> [Work item]
Extract every line below, verbatim.

> [Data block]

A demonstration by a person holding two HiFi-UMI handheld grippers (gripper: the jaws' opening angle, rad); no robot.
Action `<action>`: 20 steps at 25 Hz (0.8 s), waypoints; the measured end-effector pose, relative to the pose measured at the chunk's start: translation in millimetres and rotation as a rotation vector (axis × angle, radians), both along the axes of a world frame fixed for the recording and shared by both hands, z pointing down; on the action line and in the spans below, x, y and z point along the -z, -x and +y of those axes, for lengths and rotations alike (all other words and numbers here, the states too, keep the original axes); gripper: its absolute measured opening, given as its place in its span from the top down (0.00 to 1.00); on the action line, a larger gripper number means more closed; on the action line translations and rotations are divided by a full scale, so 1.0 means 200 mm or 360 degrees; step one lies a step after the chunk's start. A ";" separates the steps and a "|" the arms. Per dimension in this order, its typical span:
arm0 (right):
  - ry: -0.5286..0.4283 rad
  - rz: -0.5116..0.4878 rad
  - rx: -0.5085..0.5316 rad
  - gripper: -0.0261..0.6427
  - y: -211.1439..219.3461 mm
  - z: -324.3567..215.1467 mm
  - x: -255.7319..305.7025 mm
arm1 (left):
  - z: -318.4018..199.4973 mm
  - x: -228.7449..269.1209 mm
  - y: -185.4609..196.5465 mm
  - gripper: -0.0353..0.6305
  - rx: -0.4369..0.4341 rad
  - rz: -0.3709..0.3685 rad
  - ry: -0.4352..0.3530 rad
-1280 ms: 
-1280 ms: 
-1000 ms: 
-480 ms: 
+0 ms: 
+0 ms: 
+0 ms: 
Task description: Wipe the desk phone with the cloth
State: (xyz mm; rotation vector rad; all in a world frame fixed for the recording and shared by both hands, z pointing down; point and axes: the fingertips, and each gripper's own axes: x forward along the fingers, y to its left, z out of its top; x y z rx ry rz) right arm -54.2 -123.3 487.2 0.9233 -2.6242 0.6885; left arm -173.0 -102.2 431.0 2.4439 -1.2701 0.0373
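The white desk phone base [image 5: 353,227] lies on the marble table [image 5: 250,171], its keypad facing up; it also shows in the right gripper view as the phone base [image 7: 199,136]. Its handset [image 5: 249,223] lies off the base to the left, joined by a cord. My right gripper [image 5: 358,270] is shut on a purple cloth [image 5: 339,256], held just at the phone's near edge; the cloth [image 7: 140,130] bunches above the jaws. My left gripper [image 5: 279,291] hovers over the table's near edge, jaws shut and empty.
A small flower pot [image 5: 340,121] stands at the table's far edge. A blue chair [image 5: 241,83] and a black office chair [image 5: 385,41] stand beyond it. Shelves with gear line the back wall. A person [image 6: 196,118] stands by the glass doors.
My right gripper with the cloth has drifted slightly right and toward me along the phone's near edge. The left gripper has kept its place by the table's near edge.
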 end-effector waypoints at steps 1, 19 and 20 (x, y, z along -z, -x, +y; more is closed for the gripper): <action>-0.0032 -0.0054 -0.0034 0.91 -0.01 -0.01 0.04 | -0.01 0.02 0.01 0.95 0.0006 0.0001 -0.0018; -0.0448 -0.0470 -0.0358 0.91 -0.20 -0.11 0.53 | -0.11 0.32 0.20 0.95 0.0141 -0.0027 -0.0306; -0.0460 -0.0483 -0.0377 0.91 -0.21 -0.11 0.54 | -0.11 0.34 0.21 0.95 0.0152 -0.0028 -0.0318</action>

> [Written reply]
A demonstration by a person holding two HiFi-UMI handheld grippers (gripper: the jaws' opening angle, rad); no robot.
Action `<action>`: 20 steps at 25 Hz (0.8 s), waypoints; the measured end-effector pose, relative to the pose measured at the chunk's start: translation in millimetres and rotation as a rotation vector (axis × angle, radians), both along the axes of a world frame fixed for the recording and shared by both hands, z pointing down; on the action line and in the spans below, x, y and z point along the -z, -x and +y of those axes, for lengths and rotations alike (all other words and numbers here, the states too, keep the original axes); gripper: its absolute measured opening, given as its place in its span from the top down (0.00 to 1.00); on the action line, a larger gripper number means more closed; on the action line translations and rotations are divided by a full scale, so 1.0 means 200 mm or 360 degrees; step one lies a step after the chunk's start. A ";" separates the steps and a "|" the arms. Per dimension in this order, its typical span:
arm0 (right):
  - ry: -0.5286..0.4283 rad
  - rz: -0.5116..0.4878 rad
  - rx: -0.5085..0.5316 rad
  - gripper: -0.0261..0.6427
  - y: -211.1439..219.3461 mm
  - z: -324.3567..215.1467 mm
  - x: -255.7319..305.7025 mm
arm1 (left):
  - z: -318.4018..199.4973 mm
  - x: -228.7449..269.1209 mm
  - y: -185.4609..196.5465 mm
  - gripper: -0.0353..0.6305
  - rx: -0.4369..0.4341 rad
  - rz: -0.3709..0.3685 rad
  - ry: -0.4352..0.3530 rad
-1280 ms: 
-1280 ms: 
-1000 ms: 
-480 ms: 
+0 ms: 
+0 ms: 
+0 ms: 
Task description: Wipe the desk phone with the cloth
State: (xyz mm; rotation vector rad; all in a world frame fixed for the recording and shared by both hands, z pointing down; point and axes: the fingertips, and each gripper's own axes: x forward along the fingers, y to its left, z out of its top; x y z rx ry rz) right arm -54.2 -123.3 487.2 0.9233 -2.6242 0.6885; left arm -173.0 -102.2 431.0 2.4439 -1.2701 0.0373
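The white desk phone base [image 5: 353,227] lies on the marble table [image 5: 250,171], its keypad facing up; it also shows in the right gripper view as the phone base [image 7: 199,136]. Its handset [image 5: 249,223] lies off the base to the left, joined by a cord. My right gripper [image 5: 358,270] is shut on a purple cloth [image 5: 339,256], held just at the phone's near edge; the cloth [image 7: 140,130] bunches above the jaws. My left gripper [image 5: 279,291] hovers over the table's near edge, jaws shut and empty.
A small flower pot [image 5: 340,121] stands at the table's far edge. A blue chair [image 5: 241,83] and a black office chair [image 5: 385,41] stand beyond it. Shelves with gear line the back wall. A person [image 6: 196,118] stands by the glass doors.
My right gripper with the cloth has drifted slightly right and toward me along the phone's near edge. The left gripper has kept its place by the table's near edge.
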 end-effector waypoints at steps 1, 19 and 20 (x, y, z along -z, -x, +y; more is closed for the gripper): <action>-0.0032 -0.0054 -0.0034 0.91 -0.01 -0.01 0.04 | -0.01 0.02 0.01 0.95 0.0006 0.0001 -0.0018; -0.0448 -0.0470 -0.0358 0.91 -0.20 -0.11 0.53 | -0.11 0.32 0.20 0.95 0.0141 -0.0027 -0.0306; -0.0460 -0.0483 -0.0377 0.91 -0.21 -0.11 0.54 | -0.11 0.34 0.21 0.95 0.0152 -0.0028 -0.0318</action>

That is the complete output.